Exercise directions | In the material below, begin at the line that has "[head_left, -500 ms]", stop after the line that has "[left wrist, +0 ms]", and transcribe those lines exactly, without pictures.

Supplied data |
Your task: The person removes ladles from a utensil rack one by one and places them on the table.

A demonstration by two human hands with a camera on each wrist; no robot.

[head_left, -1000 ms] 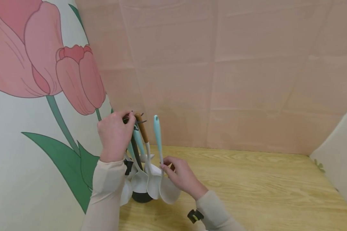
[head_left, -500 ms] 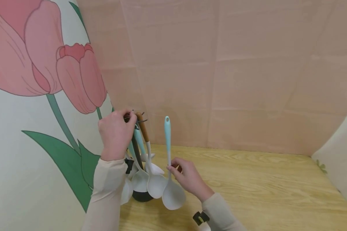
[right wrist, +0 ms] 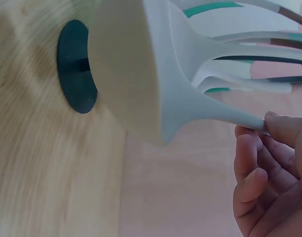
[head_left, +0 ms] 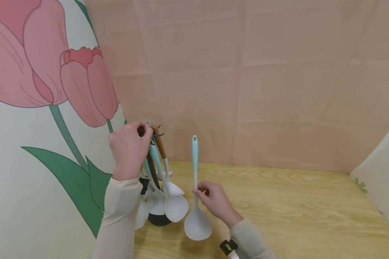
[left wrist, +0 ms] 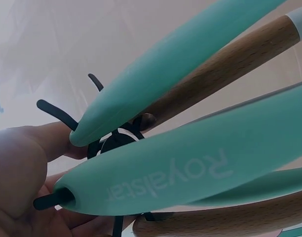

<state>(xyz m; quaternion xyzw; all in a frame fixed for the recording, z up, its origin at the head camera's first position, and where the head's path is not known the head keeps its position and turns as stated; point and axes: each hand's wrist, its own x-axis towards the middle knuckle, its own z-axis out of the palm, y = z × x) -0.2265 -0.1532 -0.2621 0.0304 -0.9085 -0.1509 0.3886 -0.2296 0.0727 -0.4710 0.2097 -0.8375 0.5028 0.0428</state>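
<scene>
My right hand (head_left: 218, 201) pinches the thin neck of a ladle (head_left: 198, 226) with a turquoise handle and pale grey bowl. The ladle hangs upright above the table, apart from the utensil stand (head_left: 159, 220). In the right wrist view, thumb and forefinger meet on the ladle's neck (right wrist: 220, 108). My left hand (head_left: 128, 151) grips the top of the stand; the left wrist view shows its fingers behind the black hooked hub (left wrist: 116, 141). Utensils with turquoise handles (left wrist: 180, 163) and wooden handles (left wrist: 225, 74) hang around the hub, partly hidden by the left hand and sleeve.
The stand's round black base (right wrist: 74, 69) rests on the wood-grain table (head_left: 295, 208). A wall with printed tulips (head_left: 94, 86) rises close on the left. Behind the table hangs a creased pinkish backdrop (head_left: 262, 90), and a pale panel (head_left: 382, 180) borders the right side.
My right hand has drawn the ladle rightwards, away from the hanging utensils, and slightly down. The ladle has straightened from a slight tilt. My left hand stays at the stand's top.
</scene>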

Problem solution |
[head_left, -500 ms] 
[right wrist, +0 ms] 
[head_left, +0 ms] 
[left wrist, +0 ms] 

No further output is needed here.